BEGIN

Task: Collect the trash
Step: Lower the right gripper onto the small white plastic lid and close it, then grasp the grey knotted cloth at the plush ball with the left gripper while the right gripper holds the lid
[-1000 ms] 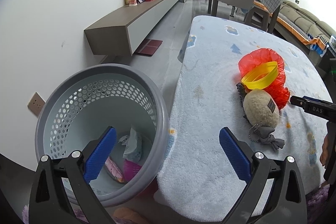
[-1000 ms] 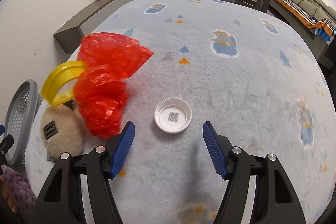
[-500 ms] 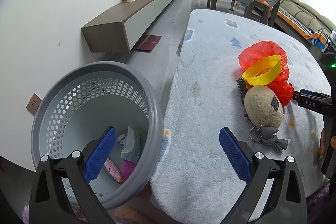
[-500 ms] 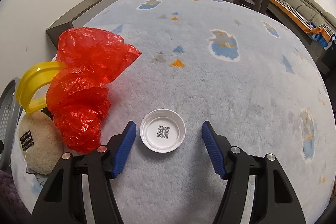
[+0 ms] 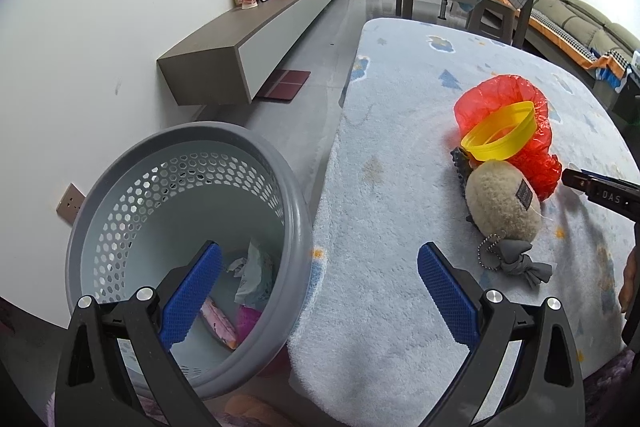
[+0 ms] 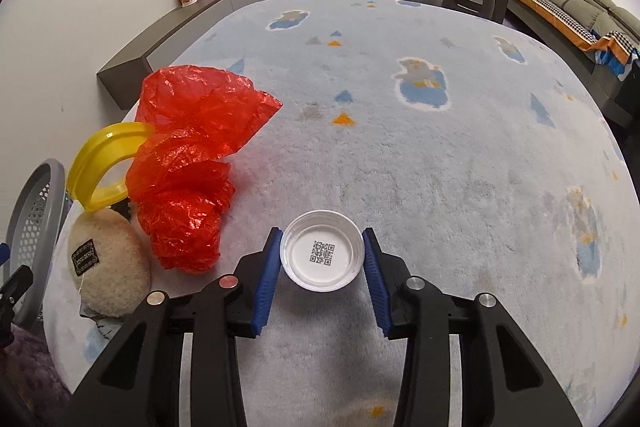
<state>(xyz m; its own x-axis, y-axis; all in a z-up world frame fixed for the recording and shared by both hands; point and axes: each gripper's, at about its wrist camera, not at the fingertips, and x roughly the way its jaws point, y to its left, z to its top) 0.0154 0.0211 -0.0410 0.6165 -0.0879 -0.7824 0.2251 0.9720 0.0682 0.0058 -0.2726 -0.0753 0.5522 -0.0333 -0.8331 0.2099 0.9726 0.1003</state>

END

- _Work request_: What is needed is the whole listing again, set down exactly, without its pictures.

- _Response box_:
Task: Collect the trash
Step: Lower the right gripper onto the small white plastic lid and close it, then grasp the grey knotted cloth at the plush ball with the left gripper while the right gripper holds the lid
[-1000 ms] 
[-1000 ms] 
[-500 ms] 
[-500 ms] 
[+0 ms] 
[+0 ms] 
<state>(xyz m; its own x-axis, y-axis; all in a z-up world frame fixed for the recording and shared by both hands; point and axes: each gripper's, at about its wrist camera, not at the fingertips, and x roughly the way its jaws point, y to its left, z to its top) 0.0154 0.0211 -0.0410 0.6165 -0.0879 -0.7824 0.2251 0.9720 0.0682 0.0058 -0.2726 -0.0753 0.5522 -0.0333 -0.8331 0.2099 0.9726 0.1003</state>

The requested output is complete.